→ TASK
Please reproduce all of the lines below, word for word and in full.

→ GIVEN INFORMATION
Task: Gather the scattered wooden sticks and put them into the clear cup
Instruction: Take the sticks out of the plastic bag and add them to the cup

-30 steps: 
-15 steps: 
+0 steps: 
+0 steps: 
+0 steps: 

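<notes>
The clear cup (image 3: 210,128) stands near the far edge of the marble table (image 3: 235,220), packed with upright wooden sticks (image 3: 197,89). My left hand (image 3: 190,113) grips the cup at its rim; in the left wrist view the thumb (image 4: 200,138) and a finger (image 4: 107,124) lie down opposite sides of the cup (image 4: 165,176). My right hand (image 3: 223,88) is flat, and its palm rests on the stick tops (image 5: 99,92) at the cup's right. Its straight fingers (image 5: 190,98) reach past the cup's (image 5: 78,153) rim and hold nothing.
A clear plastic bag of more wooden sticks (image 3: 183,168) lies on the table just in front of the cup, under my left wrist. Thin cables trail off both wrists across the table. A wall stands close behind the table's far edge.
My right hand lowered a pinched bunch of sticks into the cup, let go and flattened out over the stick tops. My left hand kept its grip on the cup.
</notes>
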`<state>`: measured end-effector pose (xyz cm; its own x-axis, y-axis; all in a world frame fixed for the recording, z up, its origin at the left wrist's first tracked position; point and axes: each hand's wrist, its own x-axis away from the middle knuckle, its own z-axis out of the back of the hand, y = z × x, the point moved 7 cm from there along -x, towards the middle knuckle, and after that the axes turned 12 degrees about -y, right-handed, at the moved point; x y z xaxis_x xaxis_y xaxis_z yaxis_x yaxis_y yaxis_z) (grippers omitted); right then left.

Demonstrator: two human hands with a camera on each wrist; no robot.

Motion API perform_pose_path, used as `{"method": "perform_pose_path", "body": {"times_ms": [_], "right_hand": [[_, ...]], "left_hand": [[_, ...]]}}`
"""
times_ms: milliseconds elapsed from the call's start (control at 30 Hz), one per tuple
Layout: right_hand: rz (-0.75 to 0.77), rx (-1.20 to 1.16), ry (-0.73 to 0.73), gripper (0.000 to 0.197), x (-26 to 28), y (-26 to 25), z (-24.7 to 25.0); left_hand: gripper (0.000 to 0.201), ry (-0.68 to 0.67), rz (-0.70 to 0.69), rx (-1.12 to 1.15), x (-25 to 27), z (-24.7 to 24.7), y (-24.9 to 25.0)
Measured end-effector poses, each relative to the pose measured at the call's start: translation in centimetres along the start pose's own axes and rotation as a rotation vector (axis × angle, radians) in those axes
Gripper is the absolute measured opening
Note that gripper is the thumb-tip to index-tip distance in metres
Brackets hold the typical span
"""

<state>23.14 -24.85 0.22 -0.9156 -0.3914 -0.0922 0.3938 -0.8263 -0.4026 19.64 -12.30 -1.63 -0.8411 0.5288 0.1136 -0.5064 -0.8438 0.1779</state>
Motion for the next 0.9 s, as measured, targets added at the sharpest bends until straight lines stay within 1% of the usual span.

→ COMPLETED EXERCISE
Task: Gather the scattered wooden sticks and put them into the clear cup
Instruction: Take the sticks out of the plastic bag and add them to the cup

-30 steps: 
-15 steps: 
+0 steps: 
+0 steps: 
+0 steps: 

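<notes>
The clear cup (image 3: 210,128) stands near the far edge of the marble table (image 3: 235,220), packed with upright wooden sticks (image 3: 197,89). My left hand (image 3: 190,113) grips the cup at its rim; in the left wrist view the thumb (image 4: 200,138) and a finger (image 4: 107,124) lie down opposite sides of the cup (image 4: 165,176). My right hand (image 3: 223,88) is flat, and its palm rests on the stick tops (image 5: 99,92) at the cup's right. Its straight fingers (image 5: 190,98) reach past the cup's (image 5: 78,153) rim and hold nothing.
A clear plastic bag of more wooden sticks (image 3: 183,168) lies on the table just in front of the cup, under my left wrist. Thin cables trail off both wrists across the table. A wall stands close behind the table's far edge.
My right hand lowered a pinched bunch of sticks into the cup, let go and flattened out over the stick tops. My left hand kept its grip on the cup.
</notes>
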`<state>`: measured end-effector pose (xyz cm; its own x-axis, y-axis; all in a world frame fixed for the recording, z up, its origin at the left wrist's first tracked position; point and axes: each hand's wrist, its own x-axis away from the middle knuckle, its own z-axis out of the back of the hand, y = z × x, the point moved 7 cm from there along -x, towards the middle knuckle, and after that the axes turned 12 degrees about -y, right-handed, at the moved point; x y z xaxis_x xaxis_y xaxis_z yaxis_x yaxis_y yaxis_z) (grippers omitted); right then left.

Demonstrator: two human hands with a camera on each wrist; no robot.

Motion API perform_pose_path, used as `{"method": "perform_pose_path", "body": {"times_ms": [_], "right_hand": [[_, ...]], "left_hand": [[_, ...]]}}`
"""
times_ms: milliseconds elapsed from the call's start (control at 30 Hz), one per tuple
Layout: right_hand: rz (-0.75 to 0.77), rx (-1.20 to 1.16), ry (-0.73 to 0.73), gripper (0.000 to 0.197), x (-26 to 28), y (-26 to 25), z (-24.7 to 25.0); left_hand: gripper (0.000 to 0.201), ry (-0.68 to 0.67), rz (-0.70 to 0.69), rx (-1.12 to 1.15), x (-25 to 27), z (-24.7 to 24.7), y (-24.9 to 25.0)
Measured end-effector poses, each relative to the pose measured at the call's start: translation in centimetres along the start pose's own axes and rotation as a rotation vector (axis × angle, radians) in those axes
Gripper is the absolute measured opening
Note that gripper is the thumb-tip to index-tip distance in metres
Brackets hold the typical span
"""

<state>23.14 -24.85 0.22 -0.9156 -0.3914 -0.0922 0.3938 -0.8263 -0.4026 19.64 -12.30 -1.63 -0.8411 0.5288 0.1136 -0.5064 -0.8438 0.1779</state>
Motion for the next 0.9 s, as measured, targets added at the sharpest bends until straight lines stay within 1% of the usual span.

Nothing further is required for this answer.